Les conseillers de la Ville de Trois-Rivières ont vu leur tâche modifiée après les nominations aux différents comités.

Trois-Rivières a un drôle de père Noël!

Au conseil municipal, Noël a eu lieu quelques jours avant la vraie fête. Comme chaque année, les enfants sages ont assisté au dépouillement de l'arbre de Noël. Certains, sans même avoir fait de liste, ont reçu les plus gros joujoux. D'autres se sont plutôt retrouvé avec un jouet dont un ou deux morceaux manquaient. Quelques boîtes vides n'ont jamais été ouvertes et un échange de cadeaux de dernière minute a été réalisé. Voilà! Le père Noël venait de juger les enfants selon qu'ils aient écouté ou non pendant l'année, et avait décidé qui de ces enfants étaient dignes de recevoir ses bonnes grâces. Mais écouté qui? Lui?
Dans une entrevue radiophonique faisant suite aux nominations controversées des différents comités de la Ville, le conseiller Jean-François Aubin a dit ne pas vouloir en faire un téléroman. Il a parfaitement raison, puisque le fait d'en faire un téléroman signifierait que cette situation déplorable se rapprocherait de la fiction plutôt que de la réalité. Or, à Trois-Rivières, le père Noël existe. Toutefois, il a une drôle de façon de faire sa distribution de cadeaux. 
Dans son éditorial La carotte et le bâton, Martin Francoeur décrit de façon réaliste le contexte dans lequel baignent les conseillers et les conseillères de Trois-Rivières en ce qui a trait à certaines procédures politiques.
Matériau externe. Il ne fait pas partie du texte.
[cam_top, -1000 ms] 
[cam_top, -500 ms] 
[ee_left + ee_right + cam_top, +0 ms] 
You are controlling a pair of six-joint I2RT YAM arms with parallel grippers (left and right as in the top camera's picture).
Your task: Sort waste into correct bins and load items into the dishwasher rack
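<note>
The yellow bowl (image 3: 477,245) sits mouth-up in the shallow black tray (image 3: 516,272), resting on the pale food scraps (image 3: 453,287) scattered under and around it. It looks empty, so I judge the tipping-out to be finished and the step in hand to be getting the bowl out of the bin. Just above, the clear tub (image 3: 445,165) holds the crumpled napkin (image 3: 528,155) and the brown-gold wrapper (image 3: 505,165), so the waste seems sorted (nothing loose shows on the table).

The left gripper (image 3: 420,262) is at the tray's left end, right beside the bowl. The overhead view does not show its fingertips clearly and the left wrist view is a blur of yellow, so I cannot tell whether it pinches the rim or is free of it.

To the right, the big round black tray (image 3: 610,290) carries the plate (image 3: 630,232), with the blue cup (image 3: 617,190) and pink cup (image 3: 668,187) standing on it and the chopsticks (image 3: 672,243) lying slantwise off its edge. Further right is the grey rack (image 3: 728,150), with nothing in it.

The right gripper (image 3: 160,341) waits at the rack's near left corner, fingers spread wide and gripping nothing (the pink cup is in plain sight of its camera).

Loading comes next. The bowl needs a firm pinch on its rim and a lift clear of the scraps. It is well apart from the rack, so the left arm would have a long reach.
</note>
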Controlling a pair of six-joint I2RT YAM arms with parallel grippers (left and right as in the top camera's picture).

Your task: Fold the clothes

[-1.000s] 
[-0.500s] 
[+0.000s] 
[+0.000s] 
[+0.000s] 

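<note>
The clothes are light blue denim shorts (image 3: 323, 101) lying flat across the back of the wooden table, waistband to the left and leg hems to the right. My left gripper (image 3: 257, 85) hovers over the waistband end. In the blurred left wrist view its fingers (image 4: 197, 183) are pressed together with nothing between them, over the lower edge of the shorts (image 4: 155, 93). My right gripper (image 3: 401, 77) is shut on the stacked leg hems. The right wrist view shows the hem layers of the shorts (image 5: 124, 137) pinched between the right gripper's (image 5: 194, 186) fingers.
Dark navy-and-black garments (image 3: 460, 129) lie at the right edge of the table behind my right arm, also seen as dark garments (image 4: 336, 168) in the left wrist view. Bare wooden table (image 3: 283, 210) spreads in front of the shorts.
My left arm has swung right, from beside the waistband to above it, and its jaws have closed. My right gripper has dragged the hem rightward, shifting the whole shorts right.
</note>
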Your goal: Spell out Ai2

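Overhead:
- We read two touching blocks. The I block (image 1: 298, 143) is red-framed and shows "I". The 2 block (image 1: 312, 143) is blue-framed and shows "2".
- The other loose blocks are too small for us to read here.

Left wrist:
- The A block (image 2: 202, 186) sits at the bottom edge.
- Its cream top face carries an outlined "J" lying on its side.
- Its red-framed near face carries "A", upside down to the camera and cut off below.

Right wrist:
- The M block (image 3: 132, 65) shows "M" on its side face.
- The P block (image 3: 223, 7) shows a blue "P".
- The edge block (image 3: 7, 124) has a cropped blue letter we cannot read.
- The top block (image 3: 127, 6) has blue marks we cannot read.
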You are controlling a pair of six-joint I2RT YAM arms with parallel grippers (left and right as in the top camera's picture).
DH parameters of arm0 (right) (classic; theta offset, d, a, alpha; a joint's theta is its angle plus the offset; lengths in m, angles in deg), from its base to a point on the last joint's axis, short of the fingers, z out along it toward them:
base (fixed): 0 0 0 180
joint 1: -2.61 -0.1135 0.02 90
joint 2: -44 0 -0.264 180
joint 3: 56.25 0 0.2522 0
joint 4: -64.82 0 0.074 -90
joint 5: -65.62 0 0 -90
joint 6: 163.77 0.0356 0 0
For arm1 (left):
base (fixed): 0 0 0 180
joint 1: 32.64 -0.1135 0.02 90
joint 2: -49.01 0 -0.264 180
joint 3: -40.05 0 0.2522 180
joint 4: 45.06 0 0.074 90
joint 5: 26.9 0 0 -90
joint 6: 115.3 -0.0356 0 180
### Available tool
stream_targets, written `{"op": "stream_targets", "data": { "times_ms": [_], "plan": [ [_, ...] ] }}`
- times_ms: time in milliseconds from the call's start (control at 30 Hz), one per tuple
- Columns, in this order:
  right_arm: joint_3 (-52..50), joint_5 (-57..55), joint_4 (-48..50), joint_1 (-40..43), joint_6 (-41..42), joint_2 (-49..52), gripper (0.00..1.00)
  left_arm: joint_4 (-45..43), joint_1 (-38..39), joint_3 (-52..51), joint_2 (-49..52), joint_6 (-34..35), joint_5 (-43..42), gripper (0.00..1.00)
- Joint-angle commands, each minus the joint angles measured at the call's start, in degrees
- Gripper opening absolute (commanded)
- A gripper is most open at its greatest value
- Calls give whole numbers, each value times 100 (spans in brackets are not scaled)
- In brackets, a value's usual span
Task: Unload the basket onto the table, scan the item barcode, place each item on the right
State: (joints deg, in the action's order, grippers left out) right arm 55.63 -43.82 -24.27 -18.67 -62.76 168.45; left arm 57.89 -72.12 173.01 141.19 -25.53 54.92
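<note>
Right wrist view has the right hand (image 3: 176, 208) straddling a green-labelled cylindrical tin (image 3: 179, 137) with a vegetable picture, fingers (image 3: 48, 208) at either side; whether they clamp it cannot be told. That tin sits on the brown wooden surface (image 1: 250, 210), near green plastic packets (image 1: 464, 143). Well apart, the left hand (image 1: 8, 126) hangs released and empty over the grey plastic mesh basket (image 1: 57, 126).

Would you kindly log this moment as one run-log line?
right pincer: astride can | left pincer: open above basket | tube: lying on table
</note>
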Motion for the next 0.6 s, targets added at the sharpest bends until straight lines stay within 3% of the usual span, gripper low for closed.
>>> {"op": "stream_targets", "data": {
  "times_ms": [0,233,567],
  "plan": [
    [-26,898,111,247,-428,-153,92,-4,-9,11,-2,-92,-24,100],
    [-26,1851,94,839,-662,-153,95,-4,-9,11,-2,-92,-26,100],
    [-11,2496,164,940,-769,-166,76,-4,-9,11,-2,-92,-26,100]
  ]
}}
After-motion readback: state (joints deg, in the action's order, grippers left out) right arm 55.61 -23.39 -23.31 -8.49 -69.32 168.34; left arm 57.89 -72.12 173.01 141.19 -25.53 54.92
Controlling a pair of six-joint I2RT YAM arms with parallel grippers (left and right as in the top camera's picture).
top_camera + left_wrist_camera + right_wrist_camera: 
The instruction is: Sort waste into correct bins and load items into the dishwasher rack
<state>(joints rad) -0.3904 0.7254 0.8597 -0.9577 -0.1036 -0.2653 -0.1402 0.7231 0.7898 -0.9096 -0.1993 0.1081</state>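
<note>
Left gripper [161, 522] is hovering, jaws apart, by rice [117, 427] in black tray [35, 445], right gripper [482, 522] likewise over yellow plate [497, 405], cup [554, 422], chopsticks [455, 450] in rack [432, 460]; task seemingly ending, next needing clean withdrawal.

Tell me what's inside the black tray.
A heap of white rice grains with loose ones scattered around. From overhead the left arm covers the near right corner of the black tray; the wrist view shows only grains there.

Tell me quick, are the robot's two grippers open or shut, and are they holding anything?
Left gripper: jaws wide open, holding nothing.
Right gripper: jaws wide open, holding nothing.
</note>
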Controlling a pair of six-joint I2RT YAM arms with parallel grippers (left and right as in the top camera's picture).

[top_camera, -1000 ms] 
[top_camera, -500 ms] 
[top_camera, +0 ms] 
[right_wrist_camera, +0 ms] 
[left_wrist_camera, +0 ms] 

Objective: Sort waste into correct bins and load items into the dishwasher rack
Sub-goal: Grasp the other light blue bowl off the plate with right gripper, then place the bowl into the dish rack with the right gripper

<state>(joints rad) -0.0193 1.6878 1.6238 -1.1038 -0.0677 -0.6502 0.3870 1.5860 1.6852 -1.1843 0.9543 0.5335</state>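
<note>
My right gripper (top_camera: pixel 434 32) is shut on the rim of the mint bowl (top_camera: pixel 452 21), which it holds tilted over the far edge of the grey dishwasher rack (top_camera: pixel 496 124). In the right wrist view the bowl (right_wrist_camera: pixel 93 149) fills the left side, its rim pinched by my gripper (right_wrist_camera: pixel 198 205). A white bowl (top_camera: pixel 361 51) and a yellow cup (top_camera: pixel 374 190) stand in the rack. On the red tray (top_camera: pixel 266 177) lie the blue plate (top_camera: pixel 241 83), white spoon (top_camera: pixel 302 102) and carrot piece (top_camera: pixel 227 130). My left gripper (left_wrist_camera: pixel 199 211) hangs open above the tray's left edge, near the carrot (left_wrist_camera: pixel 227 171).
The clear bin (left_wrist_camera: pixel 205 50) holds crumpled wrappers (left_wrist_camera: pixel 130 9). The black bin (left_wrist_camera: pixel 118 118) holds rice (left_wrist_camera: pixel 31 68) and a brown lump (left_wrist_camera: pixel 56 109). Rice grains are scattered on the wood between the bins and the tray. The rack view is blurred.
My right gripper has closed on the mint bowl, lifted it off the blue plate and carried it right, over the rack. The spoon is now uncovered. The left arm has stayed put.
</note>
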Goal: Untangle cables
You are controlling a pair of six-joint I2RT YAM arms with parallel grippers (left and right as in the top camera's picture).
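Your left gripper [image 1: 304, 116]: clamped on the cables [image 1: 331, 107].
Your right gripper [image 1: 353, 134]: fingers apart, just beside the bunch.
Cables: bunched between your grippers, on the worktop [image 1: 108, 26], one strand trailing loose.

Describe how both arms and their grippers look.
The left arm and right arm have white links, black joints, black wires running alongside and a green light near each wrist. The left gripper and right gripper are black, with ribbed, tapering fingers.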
Il traduit bien le fait que le dévoilement de la composition des principaux comités se ferait selon l'humeur du maire, et qu'à l'endroit où nous devrions retrouver le gros bon sens et les affinités se devinent du favoritisme, des récompenses et des punitions. 
La réalité, c'est que dans les faits, notre père Noël de Trois-Rivières n'a aucun critère sur lequel se baser pour juger du travail de ses conseillers et conseillères. Aucune règle formelle n'a été établie pour déterminer qui devrait siéger ou non sur un groupe de travail, une structure informelle dont les mandats sont approximatifs et qui sont formés d'élus «désignés» par le maire (selon une demande d'accès à l'information). Vu de l'extérieur, on ne peut que constater que certains reçoivent de beaux cadeaux, et que d'autres non. Que le salaire de certains augmente, alors que d'autres se font retirer des activités où ils se plaisaient, sans même être consultés. 
Cette année, ce fut le cas de Jean-François Aubin, dont la responsabilité de deux importants comités a été retirée. Bien sûr, on lui en a attribué trois autres le lendemain, mais ce qu'on ignorait à cet instant, c'est que ces comités avaient préalablement été attribués à Pierre-Luc Fortin, lequel a alors refusé ces nominations faute d'avoir été consulté (l'échange de cadeaux). 
Le maire peut dire ce qu'il veut, se vêtir du plus beau costume de père Noël, il reste que les conseillers qui ont le plus posé de questions, qui ont osé s'opposer à certains projets et dont on a entendu le plus parler sont ceux qui écopent aujourd'hui. Il est inacceptable provenant d'un père Noël censé veiller au bon fonctionnement de sa ville d'utiliser la punition et la menace pour se faire écouter. Les élus méritent de la reconnaissance, du respect, et minimalement d'être consultés et informés des décisions qui les concernent. 
Et les boîtes vides ? Deux comités, soit celui de vérification et celui sur le développement durable, ne sont plus opérationnels faute d'y avoir nommé des membres depuis plusieurs années, a-t-on appris, encore par demande d'accès à l'information. Est-ce donc que le père Noël ne juge pas ces comités assez importants pour les offrir en cadeaux à ses membres du conseil? Le développement durable... il nous semble qu'avec le peu d'éloges envers la ville à ce sujet ces dernières années, ce comité aurait tout intérêt à reprendre de ses activités.
Il est grand temps que la Ville de Trois-Rivières questionne l'existence de certains comités, qu'elle revoie les règles de fonctionnement et la durée des mandats et enfin, qu'elle assure une réforme du mode de nomination de tous les membres (élus et non élus) des comités et groupes de travail de sorte que le père Noël ne soit pas le seul à prendre toutes les décisions.